Having seen how much my own writing has progressed, and how many deals our students have been making over the past few years, I heartily endorse our classes.
Script Magazine had some great articles both for and against getting script coverage.
Of course, you know what side of the fence I’m on – but here they are!
Many writers aren’t convinced of the value of coverage. I understand – I was skeptical at first of script consultants when I first started out as an assistant.
A couple years of experience later, and now I’d always recommend some coverage before submitting your scripts to a producer or production company.

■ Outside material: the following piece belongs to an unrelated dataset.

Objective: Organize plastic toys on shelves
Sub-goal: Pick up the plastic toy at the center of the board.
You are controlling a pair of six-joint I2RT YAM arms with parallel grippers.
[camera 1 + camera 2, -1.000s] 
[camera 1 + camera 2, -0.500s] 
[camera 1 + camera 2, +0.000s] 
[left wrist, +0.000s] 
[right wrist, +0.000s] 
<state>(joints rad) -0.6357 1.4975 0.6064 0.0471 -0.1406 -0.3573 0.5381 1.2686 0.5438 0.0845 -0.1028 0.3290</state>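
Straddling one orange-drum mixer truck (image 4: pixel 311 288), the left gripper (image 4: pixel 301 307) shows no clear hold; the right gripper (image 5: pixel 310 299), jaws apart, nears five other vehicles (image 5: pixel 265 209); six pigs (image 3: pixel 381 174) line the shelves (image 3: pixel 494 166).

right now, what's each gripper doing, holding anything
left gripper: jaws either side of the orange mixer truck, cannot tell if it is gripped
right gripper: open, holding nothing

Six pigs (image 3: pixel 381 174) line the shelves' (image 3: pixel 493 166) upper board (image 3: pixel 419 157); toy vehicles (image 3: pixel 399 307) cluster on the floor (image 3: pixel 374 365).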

One of my more interesting duties as an assistant to ScreenwritingU (and the related Class 3 Entertainment) is being a reader – giving basic (or more detailed) coverage on submissions before they go to my bosses and other industry professionals. Reading through dozens upon dozens of pitches and scripts for tv series and features has taught me a tremendous amount about the industry, but the one thing a screenwriter should know from a reader is this:
If you don’t hook me, your script never gets read by anyone “important”.
Not interesting by page 10? Trashed. And, worse – your name goes down into the auto-trash list. Once you’re on there with a particular producer or production company, it’s nearly impossible to submit something again to that company. You’ve just eliminated one possible door into Hollywood… and this practice is industry-standard.
Now, some aspiring screenwriters are holding gold when they submit their script for the first time – but the fact is that most aren’t, and won’t know it until it’s too late. The door’s already closed, and you often don’t even get a rejection letter. You’re just done.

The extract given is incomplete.